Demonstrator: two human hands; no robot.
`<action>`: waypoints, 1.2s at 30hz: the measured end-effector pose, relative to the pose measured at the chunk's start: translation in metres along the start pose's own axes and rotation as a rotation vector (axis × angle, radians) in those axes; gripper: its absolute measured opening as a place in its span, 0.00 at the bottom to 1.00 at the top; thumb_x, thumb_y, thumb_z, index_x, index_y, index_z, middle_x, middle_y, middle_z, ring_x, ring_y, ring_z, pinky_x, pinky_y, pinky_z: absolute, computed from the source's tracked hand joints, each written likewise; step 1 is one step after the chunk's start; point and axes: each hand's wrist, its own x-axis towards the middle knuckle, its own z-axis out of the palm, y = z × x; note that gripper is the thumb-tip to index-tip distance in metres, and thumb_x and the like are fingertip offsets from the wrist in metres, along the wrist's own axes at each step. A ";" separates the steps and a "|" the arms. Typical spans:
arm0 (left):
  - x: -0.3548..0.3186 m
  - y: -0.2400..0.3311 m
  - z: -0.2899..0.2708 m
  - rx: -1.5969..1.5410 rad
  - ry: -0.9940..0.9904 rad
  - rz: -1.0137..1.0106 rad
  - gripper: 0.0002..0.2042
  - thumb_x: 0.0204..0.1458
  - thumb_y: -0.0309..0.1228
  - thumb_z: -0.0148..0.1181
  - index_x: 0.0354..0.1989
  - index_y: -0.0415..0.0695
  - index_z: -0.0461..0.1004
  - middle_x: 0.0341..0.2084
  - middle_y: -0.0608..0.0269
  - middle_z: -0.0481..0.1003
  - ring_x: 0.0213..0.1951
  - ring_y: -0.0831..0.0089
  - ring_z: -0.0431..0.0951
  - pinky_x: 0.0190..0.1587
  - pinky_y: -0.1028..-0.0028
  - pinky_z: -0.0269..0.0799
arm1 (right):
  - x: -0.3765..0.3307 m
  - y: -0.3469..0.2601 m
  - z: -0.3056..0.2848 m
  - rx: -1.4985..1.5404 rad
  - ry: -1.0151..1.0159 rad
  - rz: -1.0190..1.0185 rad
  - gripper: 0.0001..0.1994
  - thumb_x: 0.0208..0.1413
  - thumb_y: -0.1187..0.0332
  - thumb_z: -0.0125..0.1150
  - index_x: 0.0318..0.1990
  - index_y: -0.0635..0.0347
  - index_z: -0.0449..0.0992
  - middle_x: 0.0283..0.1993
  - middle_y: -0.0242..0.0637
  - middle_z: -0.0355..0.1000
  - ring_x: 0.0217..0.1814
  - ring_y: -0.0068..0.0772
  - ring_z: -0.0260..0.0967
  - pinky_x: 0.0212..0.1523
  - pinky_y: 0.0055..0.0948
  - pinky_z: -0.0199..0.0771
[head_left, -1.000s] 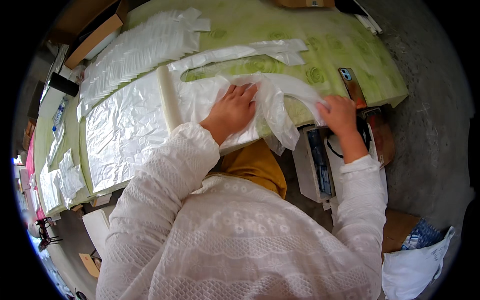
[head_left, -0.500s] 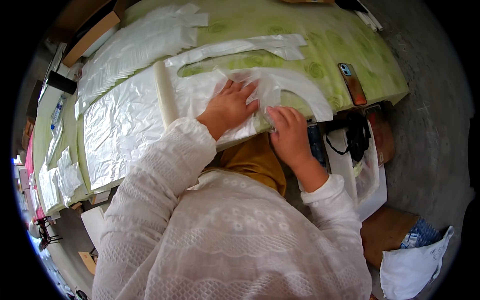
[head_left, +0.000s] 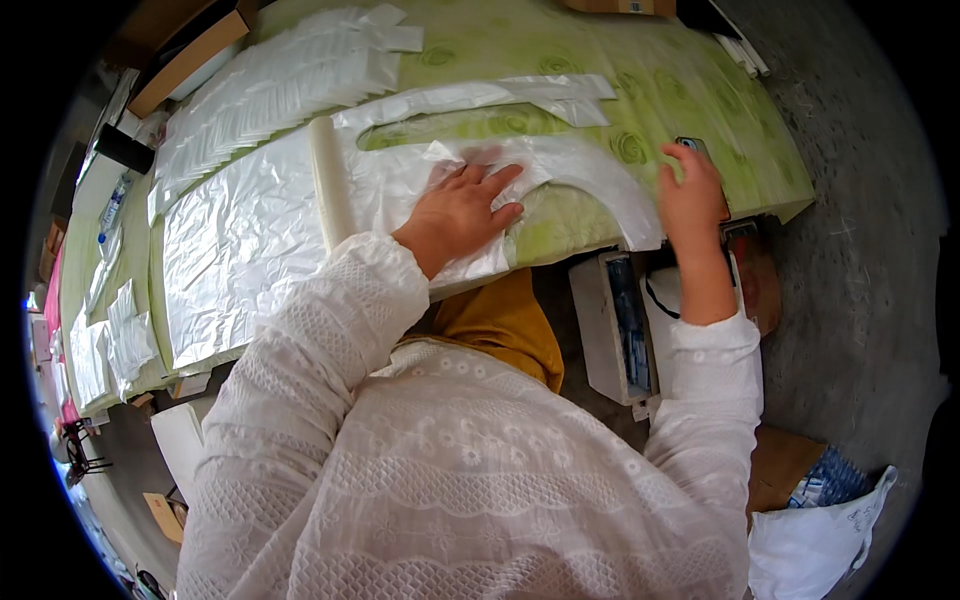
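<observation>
Left hand (head_left: 462, 205) is laid flat, fingers spread, on a clear plastic bag (head_left: 560, 175) spread over the green patterned table (head_left: 640, 90); the bag's curved strip runs right toward the right hand (head_left: 688, 190); that hand is seen at the table's right edge by a phone (head_left: 690, 146), grip cannot be told; a stack of bags (head_left: 270, 80) lies far left; a cardboard box (head_left: 185, 60) is seen beyond; a white box (head_left: 610, 325) sits below the near edge.

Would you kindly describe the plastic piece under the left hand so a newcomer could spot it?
Start at the green table. Near its front edge, the left hand presses flat on a clear plastic piece. Unlike the straight stacked sheets farther back, it curves in an arch.
</observation>
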 end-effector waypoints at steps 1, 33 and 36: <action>0.000 -0.001 0.000 0.012 0.002 -0.001 0.30 0.65 0.55 0.46 0.74 0.61 0.57 0.74 0.53 0.55 0.74 0.50 0.55 0.76 0.54 0.41 | 0.001 -0.024 0.001 0.090 0.039 -0.136 0.15 0.54 0.72 0.63 0.50 0.56 0.79 0.53 0.43 0.76 0.58 0.51 0.70 0.61 0.45 0.68; 0.002 -0.010 0.011 0.010 0.247 0.166 0.29 0.63 0.52 0.52 0.71 0.55 0.65 0.74 0.57 0.56 0.74 0.56 0.52 0.75 0.57 0.44 | -0.031 -0.050 0.080 0.356 0.031 0.332 0.19 0.56 0.73 0.60 0.56 0.50 0.76 0.36 0.44 0.77 0.39 0.47 0.75 0.42 0.43 0.76; 0.002 -0.009 0.013 0.016 0.256 0.175 0.29 0.64 0.51 0.52 0.71 0.56 0.64 0.74 0.57 0.55 0.74 0.56 0.52 0.75 0.57 0.44 | -0.053 0.003 0.072 0.544 0.193 0.631 0.22 0.56 0.74 0.62 0.60 0.55 0.73 0.40 0.36 0.74 0.41 0.34 0.73 0.46 0.33 0.74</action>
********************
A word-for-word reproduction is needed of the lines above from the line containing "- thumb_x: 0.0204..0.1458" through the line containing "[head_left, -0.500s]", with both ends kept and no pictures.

▶ _Answer below_
  - thumb_x: 0.0204..0.1458
  - thumb_y: -0.0309..0.1228
  - thumb_z: -0.0148..0.1181
  - index_x: 0.0354..0.1989
  - index_y: -0.0415..0.0695
  - index_z: -0.0461..0.1004
  - middle_x: 0.0341..0.2084
  - middle_y: -0.0608..0.0269
  - middle_z: -0.0481..0.1003
  - ring_x: 0.0213..0.1951
  - ring_y: -0.0831..0.0089
  - ring_z: -0.0431..0.0951
  - pinky_x: 0.0190..0.1587
  - pinky_y: -0.1028..-0.0028
  - pinky_z: -0.0269..0.0799
arm1 (right):
  - x: -0.3765..0.3307 m
  - y: -0.3469..0.2601 m
  - z: -0.3056..0.2848 m
  - rx: -1.4985..1.5404 rad
  - ry: -1.0151..1.0159 rad
  - rz: -1.0190..1.0185 rad
  - gripper: 0.0001..0.1994
  - thumb_x: 0.0208..0.1413
  - thumb_y: -0.1187..0.0332
  - thumb_z: -0.0125..0.1150
  - index_x: 0.0318..0.1990
  - index_y: -0.0635..0.0347
  - index_z: -0.0449..0.0992
  - middle_x: 0.0283..0.1993
  - middle_y: -0.0242..0.0637
  - middle_z: -0.0355..0.1000
  - ring_x: 0.0217..0.1814
  - ring_y: -0.0068..0.0772
  - ring_z: -0.0260..0.0967
  - pinky_x: 0.0212..0.1523
  - pinky_y: 0.0055..0.0948
  - pinky_z: -0.0199..0.0771
[head_left, -1.000s] 
[head_left, -0.500s] 

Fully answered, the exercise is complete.